At this point the beginning painter might ask: "well, if that's the way it looks to my eyes, shouldn't I paint it that way?" The answer to this is a definite no - if we can recreate the stimulus that created the appearance, we will create the effect the we see in our subject; if we instead chase the appearance, we will create something different.

Certain tricks or devices that are sometimes recommended for observing colour can be workable, though it is important to understand their limitations. For example, the idea that you can hold up paint on a brush, palette knife or other device and match it with your subject is in general workable only if you have some way of turning up the illumination on your brush until you can match the brightest highlight on your subject with the tone of your paint, and can keep the illumination at the same level while you compare the other colours. These methods of course eliminate the option of translating the tonal range of the subject into a your own choice of tonal level and range in your painting. Devices involving an aperture in a card that bears a greyscale or colour chips for comparison suffer from the same difficulties and limitations, and in addition run the risk of giving an excessive impression of the brightness and "colorfulness" of colours seen in isolation, though this can be avoided if the colours are continually compared with the brightest colours in the subject. The latter comparison can be made very effectively by using a blank card with two apertures, which can be moved towards or away from the observer in order to compare more and less separated points.

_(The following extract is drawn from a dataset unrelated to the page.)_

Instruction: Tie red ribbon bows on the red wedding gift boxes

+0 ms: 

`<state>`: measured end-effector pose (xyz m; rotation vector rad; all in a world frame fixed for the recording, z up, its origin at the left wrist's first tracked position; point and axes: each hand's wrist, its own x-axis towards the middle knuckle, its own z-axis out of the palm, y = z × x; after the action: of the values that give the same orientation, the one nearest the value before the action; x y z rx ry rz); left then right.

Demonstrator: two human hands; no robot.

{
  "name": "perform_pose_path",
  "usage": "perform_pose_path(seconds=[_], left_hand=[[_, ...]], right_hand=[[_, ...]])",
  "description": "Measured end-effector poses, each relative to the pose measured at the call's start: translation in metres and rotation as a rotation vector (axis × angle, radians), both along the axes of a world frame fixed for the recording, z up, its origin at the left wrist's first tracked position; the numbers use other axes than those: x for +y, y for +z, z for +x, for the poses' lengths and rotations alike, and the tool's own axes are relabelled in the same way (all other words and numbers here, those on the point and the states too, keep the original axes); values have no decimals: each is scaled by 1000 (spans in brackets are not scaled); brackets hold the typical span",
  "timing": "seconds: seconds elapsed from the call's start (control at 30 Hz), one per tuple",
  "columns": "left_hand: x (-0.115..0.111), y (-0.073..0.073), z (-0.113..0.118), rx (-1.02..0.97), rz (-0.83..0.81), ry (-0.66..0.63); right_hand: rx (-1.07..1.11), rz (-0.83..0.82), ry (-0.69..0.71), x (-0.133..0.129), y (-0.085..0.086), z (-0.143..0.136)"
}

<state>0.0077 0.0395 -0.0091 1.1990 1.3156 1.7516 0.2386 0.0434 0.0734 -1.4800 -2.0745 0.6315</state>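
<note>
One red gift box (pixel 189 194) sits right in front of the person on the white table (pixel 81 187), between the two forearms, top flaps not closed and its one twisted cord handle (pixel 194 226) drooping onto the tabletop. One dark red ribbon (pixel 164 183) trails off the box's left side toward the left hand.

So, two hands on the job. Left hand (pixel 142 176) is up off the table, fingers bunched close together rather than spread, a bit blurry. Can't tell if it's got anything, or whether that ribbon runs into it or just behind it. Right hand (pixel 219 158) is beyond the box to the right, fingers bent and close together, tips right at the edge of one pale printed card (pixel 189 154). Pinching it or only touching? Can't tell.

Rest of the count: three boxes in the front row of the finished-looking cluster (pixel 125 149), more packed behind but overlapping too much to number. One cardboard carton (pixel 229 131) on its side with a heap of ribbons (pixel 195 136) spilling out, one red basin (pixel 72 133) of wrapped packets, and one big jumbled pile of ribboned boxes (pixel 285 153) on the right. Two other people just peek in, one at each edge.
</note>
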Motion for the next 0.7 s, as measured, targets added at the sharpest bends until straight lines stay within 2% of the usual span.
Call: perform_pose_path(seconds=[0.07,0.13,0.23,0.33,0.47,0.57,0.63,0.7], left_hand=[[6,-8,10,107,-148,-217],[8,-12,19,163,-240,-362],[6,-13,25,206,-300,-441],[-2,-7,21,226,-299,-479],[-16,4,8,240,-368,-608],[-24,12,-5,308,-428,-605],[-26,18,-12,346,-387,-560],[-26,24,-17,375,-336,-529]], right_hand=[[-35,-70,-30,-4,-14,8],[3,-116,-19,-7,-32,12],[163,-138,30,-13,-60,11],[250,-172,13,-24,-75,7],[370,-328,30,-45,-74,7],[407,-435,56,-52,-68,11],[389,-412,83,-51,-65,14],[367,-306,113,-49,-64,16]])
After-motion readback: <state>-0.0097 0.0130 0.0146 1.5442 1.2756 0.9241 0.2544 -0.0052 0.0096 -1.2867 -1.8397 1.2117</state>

Other methods involve "squinting", "unfocussing the eyes" or using peripheral vision, or observing the darkened and reduced image of the subject in a flat or convex black mirror. Squinting is best understood as closing the eyes and then just opening them enough to allow a dim impression of the subject. It is generally said to work by eliminating details, allowing the artist to concentrate the relationships of the big masses of the visual field, although for myself at least, another important factor is its effect of flattening the visual field, helping me to view the subject in what psychologist David Katz called film mode, as opposed to surface mode.